The consequences of AD on the gut–brain axis can have several effects. The gut and the brain are connected through a complex and effective communication system. Here are some potential consequences of AD on the gut–brain axis: (1) intestinal epithelial dysfunction: in a healthy state, the intestinal epithelium maintains its integrity through tight junctions between cells. However, during gut dysbiosis (an imbalance in the gut microbiota), these tight junctions can become compromised, leading to increased intestinal permeability or “leaky gut.” The decrease in gut microbiota diversity during gut dysbiosis allows proinflammatory bacteria or their toxic byproducts to proliferate, triggering immune system activation and resulting in inflammation. (2) Systemic inflammation: with a leaky gut, bacteria, and their byproducts can enter the body, triggering the release of cytokines into the systemic circulation. These cytokines promote inflammation throughout the body, including the brain. (3) Impact on amyloid-beta (Aβ) and tau: certain bacteria can produce amyloids that may be taken up or leaked from the gut into circulation and reach the brain. The systemic inflammation and cytokine release caused by the leaky gut also promote the production of Aβ and tau in the brain. (4) BBB permeability: systemic inflammatory cytokines can disrupt the tight junctions in the blood-brain barriers (BBBs), leading to the leakage of Aβ originating from the gut into the brain, or vice versa. These events trigger neuroinflammatory responses in astrocytes and microglia, contributing to neurodegeneration and the worsening of AD pathology. (5) Mitochondrial dysfunction: mitochondrial dysfunction can occur at various levels, including intestinal epithelial cells, leading to reduced tight junctions, immune cells producing inflammatory cytokines, BBB cells developing leakiness, astrocytes, and microglia causing neuroinflammation, and neurons experiencing dysfunction or degeneration.

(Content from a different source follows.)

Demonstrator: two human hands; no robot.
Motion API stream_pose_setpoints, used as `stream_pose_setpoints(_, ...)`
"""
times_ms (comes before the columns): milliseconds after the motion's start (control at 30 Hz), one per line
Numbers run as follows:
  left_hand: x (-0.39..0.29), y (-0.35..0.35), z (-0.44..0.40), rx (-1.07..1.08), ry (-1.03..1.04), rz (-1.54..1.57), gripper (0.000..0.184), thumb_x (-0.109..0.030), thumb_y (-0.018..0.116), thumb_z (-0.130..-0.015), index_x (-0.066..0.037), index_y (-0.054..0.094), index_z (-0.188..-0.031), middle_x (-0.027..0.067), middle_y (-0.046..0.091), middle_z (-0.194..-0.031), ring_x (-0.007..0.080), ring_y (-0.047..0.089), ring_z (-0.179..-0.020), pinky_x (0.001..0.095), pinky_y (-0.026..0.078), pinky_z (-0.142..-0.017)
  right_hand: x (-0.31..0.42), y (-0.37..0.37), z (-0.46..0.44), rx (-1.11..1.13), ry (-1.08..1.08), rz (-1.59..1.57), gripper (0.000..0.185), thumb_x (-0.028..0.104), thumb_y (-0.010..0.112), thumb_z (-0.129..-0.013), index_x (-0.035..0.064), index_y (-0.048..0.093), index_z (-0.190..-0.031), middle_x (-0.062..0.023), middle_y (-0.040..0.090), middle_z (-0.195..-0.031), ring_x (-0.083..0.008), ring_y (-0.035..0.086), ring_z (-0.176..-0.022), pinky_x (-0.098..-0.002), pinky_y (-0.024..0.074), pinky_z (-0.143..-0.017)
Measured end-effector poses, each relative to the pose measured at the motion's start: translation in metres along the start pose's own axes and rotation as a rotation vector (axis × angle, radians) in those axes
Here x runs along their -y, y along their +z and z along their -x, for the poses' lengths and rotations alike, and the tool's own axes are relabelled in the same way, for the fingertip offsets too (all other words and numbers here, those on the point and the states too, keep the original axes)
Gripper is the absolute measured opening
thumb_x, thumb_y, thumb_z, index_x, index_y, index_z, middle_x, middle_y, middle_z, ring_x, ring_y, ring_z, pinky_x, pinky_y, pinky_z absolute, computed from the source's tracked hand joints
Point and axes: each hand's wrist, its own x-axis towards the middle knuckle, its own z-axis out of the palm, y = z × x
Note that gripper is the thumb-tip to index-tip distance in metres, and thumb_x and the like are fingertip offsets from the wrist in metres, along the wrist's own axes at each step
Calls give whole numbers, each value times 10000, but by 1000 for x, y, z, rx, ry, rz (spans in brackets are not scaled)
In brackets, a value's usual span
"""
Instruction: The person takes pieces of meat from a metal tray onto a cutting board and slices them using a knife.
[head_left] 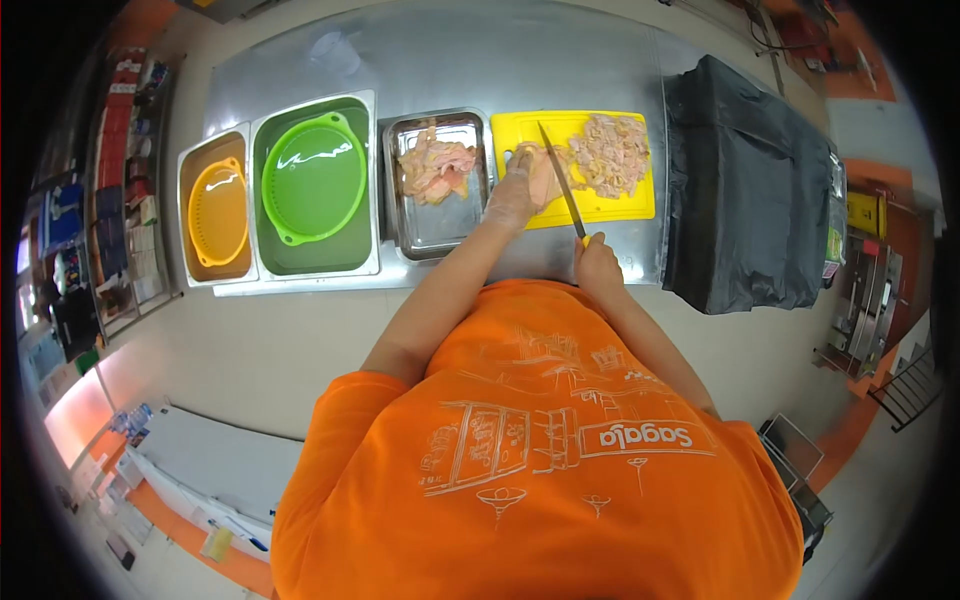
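My left hand [512, 195], in a clear plastic glove, grips a piece of raw chicken [541, 178] at the left side of the yellow cutting board [606, 208]. In my right hand [598, 264] is the yellow handle of a long knife [562, 182]. Its blade slants up and to the left across the board, along the right side of the chicken piece. A heap of small cut chicken pieces [611, 155] covers the board's right part. Left of the board, a steel tray [436, 238] holds larger raw chicken pieces [437, 166].
Two steel pans stand at the table's left, one with a green basket [314, 178] and one with an orange basket [217, 211], both in liquid. To the right rises a large black-covered box [745, 185]. The metal table's [450, 60] front edge lies close to my body.
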Motion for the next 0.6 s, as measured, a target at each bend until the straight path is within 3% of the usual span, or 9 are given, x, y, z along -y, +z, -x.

Overall, this exacerbates the progression of AD (36).

Figure 3.

The triple alliance of microbiome, metabolite, and mitochondria plays a significant role in AD pathology: (1) microbiome-metabolite impact on mitochondria: microbiome metabolites can affect mitochondria in both beneficial and detrimental ways. For instance, certain microbial metabolites like TMAO and LPS may cause abnormalities in the mitochondria, impair electron transport chain (ETC) function, and increase the accumulation of reactive oxygen species (ROS). On the other hand, metabolites like short-chain fatty acids (SCFAs) and bile acids (BA) can prevent ROS formation and improve ETC function. During aging, hereditary changes occur in ETC genes, leading to ROS generation. (2) Abnormalities in ETC genes and mtDNA alterations: mitochondrial dysfunction can originate from the downregulation of ETC-related genes due to mtDNA alterations. (3) Mitochondrial dysfunction: Underactivity of mitochondrial bioenergetics leads to mitochondrial dysfunction. (4) Development of AD pathology: mitochondrial dysfunction contributes to the development of AD by facilitating the formation of Aβ, removing programmed cell death of weakened cells (senescence), and promoting the formation of neurofibrillary tangles (142).